Oltre la porta c’era una scala a chiocciola. Ci inerpichiamo per la rampa e
arriviamo sulla terrazza del palazzo. Usciamo all’aperto e il direttore mi fa: “Ha
letto il Times, oggi?”. Gli rispondo “non ancora”. Prende il pacco voluminoso e
lo appoggia per terra, lo apre e tira fuori due grossi involucri di pelle, dei
porta binocoli, sui quali era stampato lo stemma della repubblica italiana. Prende una copia del giornale e me lo mostra. “Guardi
qui, prima pagina” e mi mostra un articolo il cui titolo era “When Italians
bring us to Paradise: the way things must be done” (trad.: “Quando gli italiani
ci portano in Paradiso: questo è il modo in cui le cose vanno fatte”). Ed era
un lungo articolo sulla prima al Metropolitan Opera House della Turandot di
Puccini. Tenore: Luciano Pavarotti; regista, costumista e scenografo: Franco
Zeffirelli; direttore d’orchestra della New York Symphonic Orchestra: Riccardo
Muti. Era una lunghissima dichiarazione d’amore per il Bel Paese, con una
speciale aggiunta relativa alla impeccabile e sontuosa messa in scena di
Zeffirelli, la descrizione dei tessuti usati, il perché, da dove provenivano,
chi li produceva, chi ci lavorava. Quella Turandot venne definita “la vetta
sublime dell’arte del melodramma, coniugata al canto e alla direzione musicale
prodotta da una nazione che oggi è leader nel mondo per gusto, cultura e stile”.
Il direttore
mi strappa il giornale mentre sto leggendo. Mi mette in mano uno dei due porta
binocoli. “Avanti su, è l’ora, andiamo”. Apro il contenitore di cuoio e tiro fuori
un binocolo. Lui si avvia verso la fine della terrazza che dava
proprio sulla Fifth Avenue,
l’arteria
che attraversa il centro di Manhattan. Una folla enorme di persone assiepata dietro
le transenne, agitando le bandierine tricolori italiane. Il direttore guarda l’orologio
“Ecco, stanno arrivando”. Sbuca da una curva una limousine scoperta dentro alla
quale c’era il sindaco di New York che saluta con la mano. Dietro di lui un’automobile
scoperta con il comandante dei vigili che saluta. Poi una ventina di poliziotti
in motocicletta e infine, molto lentamente arriva una grande limousine
scoperta. Davanti, accanto al guidatore, Luciano Pavarotti, in piedi, la mano
sinistra al tergi-cristallo, e l’altra che sventola un fazzoletto bianco salutando.

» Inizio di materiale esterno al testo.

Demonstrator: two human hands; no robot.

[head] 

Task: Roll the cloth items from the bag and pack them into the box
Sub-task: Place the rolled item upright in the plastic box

Dietro, seduti, Riccardo Muti, immobile come una statua di pietra e Franco
Zeffirelli con gli occhi gonfi come due cocomeri che piangeva spudoratamente
con una copiosità che non pensavo potesse esistere. Dalle motociclette dei
poliziotti c’erano degli altoparlanti che diffondevano l’aria “nessun dorma”.
La
gente sembrava impazzita.
Il
direttore aspetta che l’automobile sia sgusciata via, mi tocca il braccio e mi
fa: “Questa è la risposta per l’intervista. Questo è ciò che facciamo e come lo
facciamo. Questa è l’Italia: tre artisti, uno settentrionale, uno centrale e
uno meridionale che hanno messo su tutto ciò. Oggi, l’Italia che produce ha
Manhattan e il mondo che conta ai propri piedi, in adorazione. Grazie a loro
stiamo ricevendo ordini e prenotazioni superiori del 350% alle più rosee
previsioni. Abbiamo fatto un rapido calcolo: tutto ciò produrrà almeno un 10%
del pil nel 1998. Questo gigantesco casino l’ha messo in piedi Franco
Zeffirelli. Sono 4 mesi che sta qui a
rompere i coglioni a mezzo mondo, ci ha fatto diventare matti, ma valeva la
pena. Pensi che ha fatto venire da Prato e da Arezzo 25 giovani operaie per far
cucire a mano le gonne delle figuranti con tessuti molto pregiati non facili
certo da vendere. Le sei aziende che producono quei tessuti, tutte qui
presenti, hanno ricevuto ordini per il prossimo triennio e hanno già chiuso perché
più di così non si può vendere. Eccolo, il nostro plusvalore. Ecco come si fa”.
In
memoriam per la morte di un grande maestro.